図書カードの『天沢聖司』はあの少年ではないのかと、観客は話が進むにつれて薄々感じてくるものの、いっこうに気づかない雫はかわいいですね。でも、イメージしていた『天沢聖司』の人物像と少年(聖司)の性格や言動が違うにしても、『気になる存在』であることに変わりはなく、雫にも何か予感めいたものがあったのではないでしょうか。

聖司もこの年代の男の子にありがちな、最初は意識するところから始まって好きになった女の子に、つい憎まれ口をたたいてしまう姿がかわいらしいです。図書館で雫の隣に座ったのは大胆ですが、それに雫が気づいていないのは彼女が本を好きすぎるところが伝わってきます。そして、ラストシーンでの聖司のプロポーズは男らしくてかっこいいですね。

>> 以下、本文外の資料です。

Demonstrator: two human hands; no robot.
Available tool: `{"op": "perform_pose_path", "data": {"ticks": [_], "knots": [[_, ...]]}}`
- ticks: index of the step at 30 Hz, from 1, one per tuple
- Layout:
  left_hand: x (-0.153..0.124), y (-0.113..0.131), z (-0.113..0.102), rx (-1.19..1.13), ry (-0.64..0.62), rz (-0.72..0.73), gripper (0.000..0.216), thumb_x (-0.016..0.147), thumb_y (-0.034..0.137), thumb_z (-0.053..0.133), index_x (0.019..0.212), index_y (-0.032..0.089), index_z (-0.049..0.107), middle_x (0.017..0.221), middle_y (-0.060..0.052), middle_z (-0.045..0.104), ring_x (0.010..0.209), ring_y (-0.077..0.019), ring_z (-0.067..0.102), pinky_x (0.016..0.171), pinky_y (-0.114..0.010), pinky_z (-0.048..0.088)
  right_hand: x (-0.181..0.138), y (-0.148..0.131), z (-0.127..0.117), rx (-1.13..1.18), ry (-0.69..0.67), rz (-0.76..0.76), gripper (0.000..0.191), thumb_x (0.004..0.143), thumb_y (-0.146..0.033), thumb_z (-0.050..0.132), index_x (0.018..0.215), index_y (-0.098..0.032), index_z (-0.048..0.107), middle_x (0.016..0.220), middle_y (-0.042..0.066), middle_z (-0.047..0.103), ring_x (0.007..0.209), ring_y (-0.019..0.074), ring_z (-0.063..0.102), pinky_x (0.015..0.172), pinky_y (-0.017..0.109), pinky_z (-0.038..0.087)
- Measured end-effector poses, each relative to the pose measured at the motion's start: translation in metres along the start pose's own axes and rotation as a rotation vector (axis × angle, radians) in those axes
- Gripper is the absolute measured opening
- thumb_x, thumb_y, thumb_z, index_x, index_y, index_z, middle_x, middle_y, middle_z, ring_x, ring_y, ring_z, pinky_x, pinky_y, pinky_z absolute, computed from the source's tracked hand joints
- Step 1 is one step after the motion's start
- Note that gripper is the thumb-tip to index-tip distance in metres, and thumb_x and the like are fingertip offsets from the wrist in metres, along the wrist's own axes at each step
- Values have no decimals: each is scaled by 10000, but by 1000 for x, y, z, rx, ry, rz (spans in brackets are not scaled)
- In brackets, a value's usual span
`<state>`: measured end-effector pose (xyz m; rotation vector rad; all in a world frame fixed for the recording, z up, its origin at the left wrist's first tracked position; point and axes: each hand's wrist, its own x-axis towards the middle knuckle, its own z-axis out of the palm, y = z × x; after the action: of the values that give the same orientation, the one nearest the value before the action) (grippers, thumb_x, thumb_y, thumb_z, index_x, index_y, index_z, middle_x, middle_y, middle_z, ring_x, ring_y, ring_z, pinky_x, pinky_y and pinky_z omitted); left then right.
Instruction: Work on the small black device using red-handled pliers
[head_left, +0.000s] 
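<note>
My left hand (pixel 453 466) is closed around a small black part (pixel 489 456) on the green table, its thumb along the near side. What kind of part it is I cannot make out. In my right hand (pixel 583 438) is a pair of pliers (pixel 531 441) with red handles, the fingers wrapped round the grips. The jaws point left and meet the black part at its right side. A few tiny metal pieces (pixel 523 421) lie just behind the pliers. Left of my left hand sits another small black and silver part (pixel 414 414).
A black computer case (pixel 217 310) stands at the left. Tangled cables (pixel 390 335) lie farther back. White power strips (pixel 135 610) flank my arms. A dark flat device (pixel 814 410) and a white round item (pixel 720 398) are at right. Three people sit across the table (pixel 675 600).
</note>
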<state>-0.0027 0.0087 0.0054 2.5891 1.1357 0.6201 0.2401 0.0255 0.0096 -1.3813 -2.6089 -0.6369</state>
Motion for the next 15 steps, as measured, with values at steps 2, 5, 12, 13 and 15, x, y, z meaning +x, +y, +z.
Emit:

初恋という初々しくて瑞々しい感情とはまた別に、バロンにまつわる西の昔の恋、ハッピーエンドにならなかった大人の愛はとても切なく、苦いです。つらくて悲しい思いをしたからこそ、西は優しく、温かく雫の想いを受け止め、数々のアドバイスをしてくれたのでしょう。両親や姉も含めて、雫はとても素敵な大人たちに囲まれて育ち、成長していると思います。

『地球屋』の描写も興味深く、行ってみたいと思ってしまいます。昔の愛を胸に秘めている西ならではの、古き良きものを大切にしている骨董屋だと伝わります。遠い未来であっても、バロンと貴婦人の人形には再会してほしいです。

思いどおりにならないことがあっても、とにかく前を向いて挑んでいく大切さが感じられる作品だと思います。本作のエンドロールでは定点で道を行く人々が描かれますが、夕子が杉村を待っていて2人で歩いて行く姿も見られ、こちらもハッピーエンドの気配がします。大人が見ても「自分も頑張っていこう」と思わされ、ホッとするような作品です。